I noticed the importance of photography and image-making throughout the book. “In my memory there are two photographs,” “Note 5” begins, as Sharpe takes us through childhood recollections of seeing a photograph of a white boy shouting in rage, “angry about Black people,” and an image of Elizabeth Eckford, one of the Little Rock Nine, surrounded by a screaming mob, yet still composed. She goes on to discuss famous images of lynchings in “Note 27” and her refusal to research them while writing this book, and then turns to softer family portaits and candids. While “Note 169” does not discuss photography outright, it features an interview with author Gayl Jones that ends with the quote, “Perhaps brutality enables one to recognize what tenderness is.” Tenderness, to Sharpe, is snapshots of nature, or a Black body allowed to rest and simply exist.

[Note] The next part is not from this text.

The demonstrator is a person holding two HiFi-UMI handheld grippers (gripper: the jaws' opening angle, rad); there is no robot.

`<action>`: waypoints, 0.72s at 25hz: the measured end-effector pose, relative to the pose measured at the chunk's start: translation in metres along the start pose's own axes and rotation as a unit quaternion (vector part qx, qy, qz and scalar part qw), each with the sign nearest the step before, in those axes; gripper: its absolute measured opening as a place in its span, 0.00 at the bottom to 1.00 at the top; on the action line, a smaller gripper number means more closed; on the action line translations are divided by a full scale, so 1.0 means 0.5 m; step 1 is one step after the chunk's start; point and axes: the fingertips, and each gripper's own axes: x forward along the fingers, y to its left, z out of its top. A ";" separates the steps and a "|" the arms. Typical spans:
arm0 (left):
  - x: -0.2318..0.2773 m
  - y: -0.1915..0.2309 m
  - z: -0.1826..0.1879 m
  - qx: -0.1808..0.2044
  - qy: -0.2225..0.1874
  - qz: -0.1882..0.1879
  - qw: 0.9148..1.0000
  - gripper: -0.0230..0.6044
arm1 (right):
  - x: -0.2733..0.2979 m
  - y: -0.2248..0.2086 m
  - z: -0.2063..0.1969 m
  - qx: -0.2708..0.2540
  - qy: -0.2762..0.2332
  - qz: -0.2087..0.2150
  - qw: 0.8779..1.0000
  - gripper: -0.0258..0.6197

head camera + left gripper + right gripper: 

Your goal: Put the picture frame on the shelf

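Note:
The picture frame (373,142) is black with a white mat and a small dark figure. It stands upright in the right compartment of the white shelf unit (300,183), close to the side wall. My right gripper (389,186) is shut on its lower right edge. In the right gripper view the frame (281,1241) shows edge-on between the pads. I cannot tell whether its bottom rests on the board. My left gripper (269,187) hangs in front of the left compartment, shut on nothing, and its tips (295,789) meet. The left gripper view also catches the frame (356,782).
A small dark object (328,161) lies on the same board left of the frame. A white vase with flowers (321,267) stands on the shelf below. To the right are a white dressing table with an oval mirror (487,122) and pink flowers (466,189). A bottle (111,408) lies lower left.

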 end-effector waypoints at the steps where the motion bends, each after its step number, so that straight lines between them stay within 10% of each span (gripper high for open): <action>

Another recurring theme is the idea of the memorial—whom it’s for and what purpose it serves. Sharpe describes an uncomfortable encounter with a white woman who approached her at the National Memorial for Justice and Peace in Montgomery, Alabama, then later offers up a critique of “Amazing Grace” and a desire to see it not as a song that redeems slavery but as one about the actions of John Newton, the white man who wrote it.
The spirit of Sharpe’s mother, Ida Wright Sharpe, also moves throughout this collection. “Note 145”—which might be my favorite in the book—recounts how her mother would wake her by singing “You Are the Sunshine of My Life” by Stevie Wonder over the course of one summer. The note led me to remember similar moments in my own life, particularly acts of love and kindness from my grandparents, who taught me how to cherish the multitudes of Blackness.
Praise for Ordinary Notes to date has frequently mentioned its fragmentation and duality of acting as a memoir and an exploration of Black life, a work that bears witness to both beauty and pain. On one page, readers encounter suffering, and on the next, warmth and humanity. “Note 207” contains an image of Sharpe’s “well-loved, well-read” copy of Beloved, perhaps the first note that created this chain. By the end of reading Ordinary Notes, my copy mirrored this image: flagged pages marking the lines I wanted to share here—yet another form of note-taking.